Insomnia…How it’s Helped & Harmed Me

So when someone says they have insomnia you automatically assume they have trouble falling asleep and stay awake all night. Well you are partially right it literally means the inability to fall asleep and/or stay asleep. I can fall asleep but I have trouble staying asleep and always wake up feeling tired. My body never goes into the REM stage of sleep so any slight noise wakes me up & it takes me anywhere from 2-3 hours to get back to sleep, if I even get to fall asleep.

It’s helped me to be more proactive when it comes to making dinner. When I have trouble sleeping I end up cooking tomorrow’s dinner so when we get home we simply heat it up. This gives me more time to spend wit the kids when I get off from work instead of rushing to prepare dinner. Also, I’ve been able to use those sleepless times to give the house a thorough cleaning without my baby looking to steal the mop or making another mess.  The downside to this is I’m always tired and unable to focus at work. There have been times when I’m at my desk and I fall asleep until I hear a noise or embarrassingly someone wakes me up. On nights when I can’t get back to sleep I’m a complete wreck at work; unable to focus, tired, easily irritated and just not productive at all.

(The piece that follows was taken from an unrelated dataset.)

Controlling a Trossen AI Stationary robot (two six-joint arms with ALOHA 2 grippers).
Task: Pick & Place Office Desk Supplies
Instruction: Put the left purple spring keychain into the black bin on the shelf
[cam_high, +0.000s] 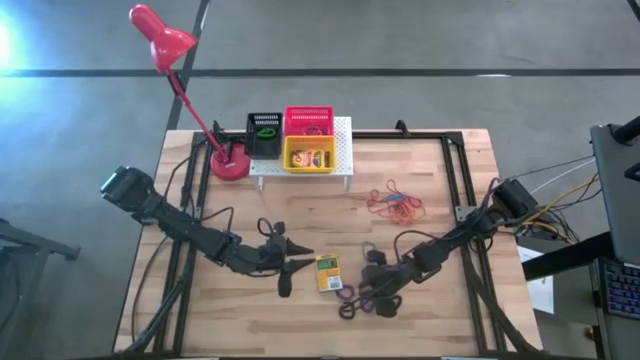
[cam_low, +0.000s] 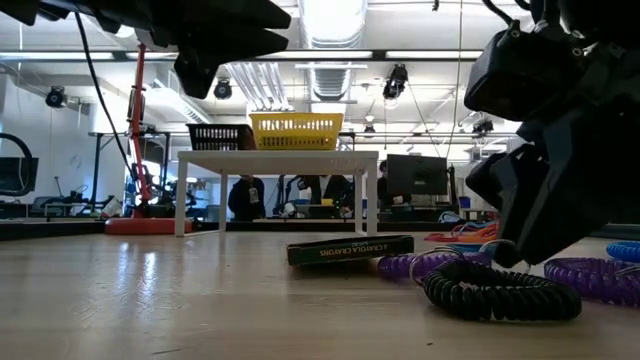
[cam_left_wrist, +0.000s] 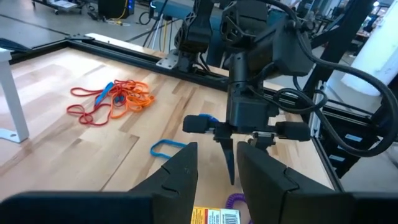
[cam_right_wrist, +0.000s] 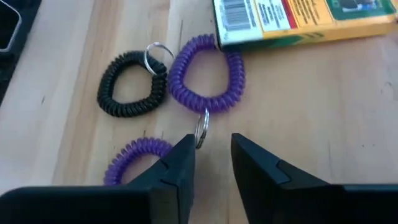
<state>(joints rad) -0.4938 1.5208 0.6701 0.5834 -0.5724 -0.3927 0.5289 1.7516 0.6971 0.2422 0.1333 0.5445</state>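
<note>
Hovering our right gripper (cam_right_wrist: 211, 155), fingers parted and empty, over the purple coiled plastic ring (cam_right_wrist: 205, 73) at the worktop's (cam_high: 440, 180) six o'clock; we are leaving the left gripper (cam_high: 290, 262) idle, fingers apart, with most supplies unsorted.

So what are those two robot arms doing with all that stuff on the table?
They are tidying desk supplies. The right gripper, fingers apart, hovers over a purple coil ring, right by its metal key ring, with a black coil ring beside it. The left gripper waits next to a crayon box lying flat on the table. Neither holds anything. Loose rubber bands lie farther back, near the baskets on the white stand.
</note>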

When I spoke to my medical doctor about it she stated it was because of my depression and that I need to find a therapist quickly. Yes, I’m looking for one but haven’t found one I’m comfortable with as yet. In the mean time she’s suggested a few things that I started trying this week.

First, use my bedroom for sleeping only, which is not as easy as I thought. I do a lot of work for the non-profit I work for part time in my bedroom so transitioning it to the living room is still a work in progress. I also do a lot of reading in bed which I thought was ok but she said the bed should be for sleeping (if I wasn’t single it would be for sex also). If I use it for that purpose only then I’m signaling and training my brain to prepare to shut down and go to sleep.

Second, avoid using alcohol as a sleep aide, I’ve done this, it apparently interferes with the quality of sleep you get and can cause you to feel even more tired in the morning.

Third, I should get a nightly routine that will signal my body to prepare itself for rest. This is a little difficult because my daughter’s homework load varies often. There are times when we finish within an hour and then there are times we are up until 11pm but that is mostly due to my daughter’s procrastination and belief I should do the work for her if it’s too difficult but that needs to be in a post by itself.

So these are my to do list for the next two weeks to see if I can curb the amount of sleepless nights I have; wish me luck.